War and economic collapse are almost inevitable because the real division in society is dawning in the minds of ordinary, working people. Those that are in power, as well as those that seek control, are starting to strategise. Some have even re-emerged from history’s closet, to claim what they believe is rightfully theirs… before it’s too late.
Before enough of us understand that philosophical ideals and adherence to strict ideological doctrines are the reason we are where we are today, and that almost all of them are a con.
The world seems unable to stop the rapid rise of inequality. The yawning chasm between the haves and the have nots is ever widening, yet the ‘solution spinners’, the political and intellectual elite of our world (both from the left, the right, and all spaces in between) apparently have no ideas or set directions to follow that aren’t based on ideological and/or philosophical notions from the last and previous centuries. Notions that widen the chasm even further by encouraging hatred and revenge. That promise to satisfy their followers, yet only offer further division of our already fragmented humanity.

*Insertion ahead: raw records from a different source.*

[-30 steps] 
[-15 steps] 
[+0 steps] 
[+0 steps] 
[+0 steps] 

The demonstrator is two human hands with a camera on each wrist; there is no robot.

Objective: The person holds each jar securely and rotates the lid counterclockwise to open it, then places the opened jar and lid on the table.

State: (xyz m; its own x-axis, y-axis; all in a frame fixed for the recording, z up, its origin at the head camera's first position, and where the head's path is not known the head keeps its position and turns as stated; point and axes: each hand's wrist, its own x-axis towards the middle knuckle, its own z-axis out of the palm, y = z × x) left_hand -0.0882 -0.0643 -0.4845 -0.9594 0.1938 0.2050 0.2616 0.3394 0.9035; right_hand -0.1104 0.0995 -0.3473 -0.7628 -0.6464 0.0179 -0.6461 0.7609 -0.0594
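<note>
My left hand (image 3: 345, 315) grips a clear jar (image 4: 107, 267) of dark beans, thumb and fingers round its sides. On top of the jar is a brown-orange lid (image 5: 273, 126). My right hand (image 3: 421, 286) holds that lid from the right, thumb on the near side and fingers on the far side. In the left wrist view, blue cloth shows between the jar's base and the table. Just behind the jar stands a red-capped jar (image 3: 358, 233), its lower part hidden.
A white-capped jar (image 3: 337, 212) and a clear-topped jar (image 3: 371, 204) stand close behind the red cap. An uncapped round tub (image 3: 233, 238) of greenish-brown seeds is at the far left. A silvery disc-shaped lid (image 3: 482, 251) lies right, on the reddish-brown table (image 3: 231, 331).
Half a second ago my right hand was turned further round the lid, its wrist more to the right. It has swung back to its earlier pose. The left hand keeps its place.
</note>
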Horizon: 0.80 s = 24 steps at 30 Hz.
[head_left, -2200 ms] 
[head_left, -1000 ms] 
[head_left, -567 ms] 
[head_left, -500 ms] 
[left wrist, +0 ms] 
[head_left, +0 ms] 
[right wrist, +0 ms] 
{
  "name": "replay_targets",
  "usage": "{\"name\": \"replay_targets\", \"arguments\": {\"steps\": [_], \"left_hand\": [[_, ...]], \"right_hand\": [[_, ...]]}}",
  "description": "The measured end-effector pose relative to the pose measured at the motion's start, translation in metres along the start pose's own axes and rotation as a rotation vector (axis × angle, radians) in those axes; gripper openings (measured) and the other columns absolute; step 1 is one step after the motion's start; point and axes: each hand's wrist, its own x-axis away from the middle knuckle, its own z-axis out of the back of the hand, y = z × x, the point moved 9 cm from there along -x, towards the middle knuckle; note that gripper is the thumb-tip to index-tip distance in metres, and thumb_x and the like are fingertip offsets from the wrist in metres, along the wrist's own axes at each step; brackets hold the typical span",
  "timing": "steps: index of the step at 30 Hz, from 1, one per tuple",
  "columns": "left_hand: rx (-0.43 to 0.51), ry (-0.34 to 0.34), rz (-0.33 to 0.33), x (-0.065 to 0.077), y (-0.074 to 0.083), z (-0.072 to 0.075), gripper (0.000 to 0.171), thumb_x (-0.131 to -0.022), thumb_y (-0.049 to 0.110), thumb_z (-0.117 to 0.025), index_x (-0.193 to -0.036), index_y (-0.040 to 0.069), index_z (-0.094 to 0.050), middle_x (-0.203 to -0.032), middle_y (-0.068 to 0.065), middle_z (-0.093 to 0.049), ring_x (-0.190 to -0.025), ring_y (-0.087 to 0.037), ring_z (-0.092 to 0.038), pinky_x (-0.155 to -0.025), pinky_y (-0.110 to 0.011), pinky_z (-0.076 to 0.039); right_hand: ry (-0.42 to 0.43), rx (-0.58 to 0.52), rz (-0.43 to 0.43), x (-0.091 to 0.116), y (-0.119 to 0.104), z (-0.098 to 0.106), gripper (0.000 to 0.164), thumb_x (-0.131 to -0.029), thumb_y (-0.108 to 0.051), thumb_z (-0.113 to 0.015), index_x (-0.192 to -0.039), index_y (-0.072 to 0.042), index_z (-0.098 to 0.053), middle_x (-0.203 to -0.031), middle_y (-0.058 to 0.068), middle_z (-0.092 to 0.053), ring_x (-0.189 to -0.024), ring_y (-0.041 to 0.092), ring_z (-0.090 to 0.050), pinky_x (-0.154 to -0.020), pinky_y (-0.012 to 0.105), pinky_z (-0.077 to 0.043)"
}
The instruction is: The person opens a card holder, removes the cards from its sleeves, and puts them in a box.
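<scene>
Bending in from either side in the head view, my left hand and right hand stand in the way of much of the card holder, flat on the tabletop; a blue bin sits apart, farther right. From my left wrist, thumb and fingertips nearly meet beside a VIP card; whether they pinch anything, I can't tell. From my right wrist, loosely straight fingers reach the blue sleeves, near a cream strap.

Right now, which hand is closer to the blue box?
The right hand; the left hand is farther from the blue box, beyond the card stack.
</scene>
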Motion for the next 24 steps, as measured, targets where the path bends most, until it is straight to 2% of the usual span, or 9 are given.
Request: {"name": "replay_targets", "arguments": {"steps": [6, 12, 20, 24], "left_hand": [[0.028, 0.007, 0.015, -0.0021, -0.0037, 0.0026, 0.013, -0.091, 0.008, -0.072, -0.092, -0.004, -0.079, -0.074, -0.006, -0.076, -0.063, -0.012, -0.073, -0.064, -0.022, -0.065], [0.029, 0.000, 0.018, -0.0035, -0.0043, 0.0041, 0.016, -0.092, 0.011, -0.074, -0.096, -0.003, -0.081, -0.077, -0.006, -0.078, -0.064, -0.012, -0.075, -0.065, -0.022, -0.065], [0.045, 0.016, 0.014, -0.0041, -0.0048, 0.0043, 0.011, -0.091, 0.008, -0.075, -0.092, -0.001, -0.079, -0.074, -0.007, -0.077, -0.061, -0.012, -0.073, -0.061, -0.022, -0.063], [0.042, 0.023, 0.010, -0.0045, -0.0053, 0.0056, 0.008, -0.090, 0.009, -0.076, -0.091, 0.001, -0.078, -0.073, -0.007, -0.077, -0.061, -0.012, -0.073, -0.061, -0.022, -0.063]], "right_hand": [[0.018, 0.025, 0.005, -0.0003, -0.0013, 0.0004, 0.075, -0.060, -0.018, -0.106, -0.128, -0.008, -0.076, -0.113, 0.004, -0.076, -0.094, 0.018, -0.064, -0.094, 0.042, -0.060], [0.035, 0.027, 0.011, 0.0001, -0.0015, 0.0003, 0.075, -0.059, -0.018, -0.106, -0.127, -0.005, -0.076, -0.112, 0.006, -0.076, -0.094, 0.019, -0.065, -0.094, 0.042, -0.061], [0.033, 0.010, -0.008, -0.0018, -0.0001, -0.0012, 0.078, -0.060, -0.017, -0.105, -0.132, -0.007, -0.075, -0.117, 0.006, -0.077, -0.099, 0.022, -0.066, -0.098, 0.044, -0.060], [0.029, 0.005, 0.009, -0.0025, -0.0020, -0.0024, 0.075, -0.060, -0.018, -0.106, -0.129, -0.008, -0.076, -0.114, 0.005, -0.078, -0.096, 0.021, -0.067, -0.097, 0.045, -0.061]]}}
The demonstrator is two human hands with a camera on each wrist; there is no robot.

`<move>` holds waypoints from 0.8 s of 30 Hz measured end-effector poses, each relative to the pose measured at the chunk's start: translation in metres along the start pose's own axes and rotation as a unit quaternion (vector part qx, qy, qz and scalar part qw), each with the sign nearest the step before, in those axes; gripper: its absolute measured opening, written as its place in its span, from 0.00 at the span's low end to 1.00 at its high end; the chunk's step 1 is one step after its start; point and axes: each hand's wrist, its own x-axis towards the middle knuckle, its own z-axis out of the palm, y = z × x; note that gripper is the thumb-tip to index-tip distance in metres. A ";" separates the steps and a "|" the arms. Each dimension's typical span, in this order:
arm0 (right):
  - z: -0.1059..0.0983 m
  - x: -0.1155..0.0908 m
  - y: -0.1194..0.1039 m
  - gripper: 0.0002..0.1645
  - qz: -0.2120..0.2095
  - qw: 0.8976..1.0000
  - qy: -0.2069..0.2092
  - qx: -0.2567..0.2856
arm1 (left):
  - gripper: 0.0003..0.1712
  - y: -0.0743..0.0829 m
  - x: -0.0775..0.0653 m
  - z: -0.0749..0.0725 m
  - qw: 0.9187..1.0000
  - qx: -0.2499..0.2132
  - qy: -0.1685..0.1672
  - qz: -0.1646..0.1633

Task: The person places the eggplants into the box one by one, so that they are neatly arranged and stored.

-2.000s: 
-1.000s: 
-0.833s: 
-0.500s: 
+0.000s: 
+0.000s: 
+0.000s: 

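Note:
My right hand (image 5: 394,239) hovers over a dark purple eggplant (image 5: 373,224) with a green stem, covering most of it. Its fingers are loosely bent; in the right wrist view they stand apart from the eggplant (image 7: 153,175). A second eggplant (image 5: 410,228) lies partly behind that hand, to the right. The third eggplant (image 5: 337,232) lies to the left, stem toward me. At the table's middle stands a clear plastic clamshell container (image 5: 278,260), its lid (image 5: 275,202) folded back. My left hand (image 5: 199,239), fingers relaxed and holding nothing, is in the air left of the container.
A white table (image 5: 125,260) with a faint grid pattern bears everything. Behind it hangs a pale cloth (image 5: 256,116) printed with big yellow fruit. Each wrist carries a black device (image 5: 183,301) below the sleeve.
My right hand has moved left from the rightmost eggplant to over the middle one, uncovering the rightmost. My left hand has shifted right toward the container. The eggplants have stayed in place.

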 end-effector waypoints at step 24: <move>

The agenda driven, manufactured versions of division, the ones based on religious beliefs or melatonal composition are designed to distract us, but the ones underlying those, the ones that until now, have been easy to defeat for those with the money, are not so easily hidden.
When the obvious disparity between the wealthy and the wage earner is more and more pronounced every day and the access to factual information regarding wealth inequality is within the reach of almost anyone with access to the internet and an inquiring mind, those that hold all the cards need to reshuffle the deck.
Until recently, the aces hiding up their sleeve haven’t been needed, but the age of distraction, the game of smoke and mirrors is almost over. It’s time for the manipulators to bring out their big guns, and this is why…
All the distractions of the modern world are failing to numb the minds of wage earners and their children. Normal, everyday people, that are developing, through education and intimate knowledge, an awareness of the real causes of the stress created by providing a living for themselves and those that depend on them.
The ability and means to understand that something is wrong with the way the world is run and that no matter how hard they work, they only ever seem to barely, and not always, stay ahead of their financial commitments. Seeing a future where retirement is not going to provide security or comfort. Where their children are at the mercy of an untouchable system that still doesn’t care if they survive or not.
That doesn’t care about addressing past wrongs or future internationally significant issues. Paying lip service to change, instead of actually changing to advance the interests of all mankind…
OK, I meant man and womankind… umm, maybe I mean all genderkind. Forgive me, it’s difficult to keep up with the divisive distractions that seem so vital to address and cause us all to walk on eggshells every time we open our mouths or write down our thoughts, but actually create more division that hides the real barriers to collective unity.